Consider the following code:

using char_type = /*implementation defined*/;

void foo(const char_type*);

int main()
{
    foo("Hello World!");
}

The string literal "Hello World!" is a const char* that, depending on the implementation, may not be convertible to const char_type* . I want my code to be portable between different implementations so I thought I could define a literal to convert one char after another (this type of conversion is guaranteed to work):

consteval const char_type* operator"" _s(const char*, size_t);

and then use it like this foo("Hello World!"_s) . However, the only implementation I can think of uses new to allocate space and std::copy but that would be extremely slow. I want to make the conversion at compile time and luckily I can use c++20 and the consteval keyword to ensure that the call to the function always produces a contant expression (user defined literals are still normal functions, they can be called at runtime). Any idea how to implement this?

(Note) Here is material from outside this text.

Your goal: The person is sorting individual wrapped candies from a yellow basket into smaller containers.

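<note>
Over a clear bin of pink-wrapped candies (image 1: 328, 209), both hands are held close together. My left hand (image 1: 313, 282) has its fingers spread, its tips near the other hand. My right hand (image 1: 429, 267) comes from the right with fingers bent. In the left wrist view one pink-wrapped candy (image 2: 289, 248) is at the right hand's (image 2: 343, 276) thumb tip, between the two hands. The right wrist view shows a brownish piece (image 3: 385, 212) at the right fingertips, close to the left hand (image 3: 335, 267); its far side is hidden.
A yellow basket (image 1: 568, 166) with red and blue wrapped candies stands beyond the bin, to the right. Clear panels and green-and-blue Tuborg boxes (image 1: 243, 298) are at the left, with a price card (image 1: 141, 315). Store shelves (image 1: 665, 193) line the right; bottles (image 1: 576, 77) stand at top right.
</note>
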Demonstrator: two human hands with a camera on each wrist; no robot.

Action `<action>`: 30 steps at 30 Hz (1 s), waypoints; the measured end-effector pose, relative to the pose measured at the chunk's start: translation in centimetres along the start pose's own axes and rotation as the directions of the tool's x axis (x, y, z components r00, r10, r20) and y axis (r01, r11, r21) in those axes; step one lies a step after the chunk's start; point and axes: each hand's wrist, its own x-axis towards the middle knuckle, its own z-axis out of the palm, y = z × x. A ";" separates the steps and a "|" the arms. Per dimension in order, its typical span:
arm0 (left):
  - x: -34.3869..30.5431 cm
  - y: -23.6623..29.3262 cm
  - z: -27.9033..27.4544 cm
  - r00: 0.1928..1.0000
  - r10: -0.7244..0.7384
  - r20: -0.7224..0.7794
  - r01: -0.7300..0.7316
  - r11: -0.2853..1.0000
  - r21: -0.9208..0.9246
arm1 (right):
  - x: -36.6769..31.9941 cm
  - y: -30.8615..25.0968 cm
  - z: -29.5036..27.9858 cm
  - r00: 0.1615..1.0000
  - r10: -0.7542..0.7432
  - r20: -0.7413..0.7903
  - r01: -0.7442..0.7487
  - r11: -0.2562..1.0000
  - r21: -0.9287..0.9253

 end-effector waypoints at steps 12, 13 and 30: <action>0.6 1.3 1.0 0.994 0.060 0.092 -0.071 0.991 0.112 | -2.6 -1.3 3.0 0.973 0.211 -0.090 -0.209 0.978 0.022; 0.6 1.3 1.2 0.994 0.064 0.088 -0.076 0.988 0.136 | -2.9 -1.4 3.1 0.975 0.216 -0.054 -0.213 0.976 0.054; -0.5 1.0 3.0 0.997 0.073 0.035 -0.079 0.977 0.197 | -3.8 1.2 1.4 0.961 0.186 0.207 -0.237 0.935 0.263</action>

This conversion is possible through a two-step process: first, by declaring a class that can convert a const char * to a char_type array within a compile-time constructor; second, by using that class within a user-defined literal:

#include <algorithm>

template<std::size_t N>
struct string_convert {
    char_type str[N] = {};

    consteval string_convert(const char (&s)[N]) {
        std::copy(s, s + N, str);
    }
};

template<string_convert SC>
consteval auto operator ""_s()
{
    return SC.str;
}

This interface allows for the following use:

void foo(const char_type *s);

foo("Hello, world!"_s);

Try it on Godbolt . Note that neither string_convert nor the user-defined literal appear in the disassembly; all that remains is the converted array.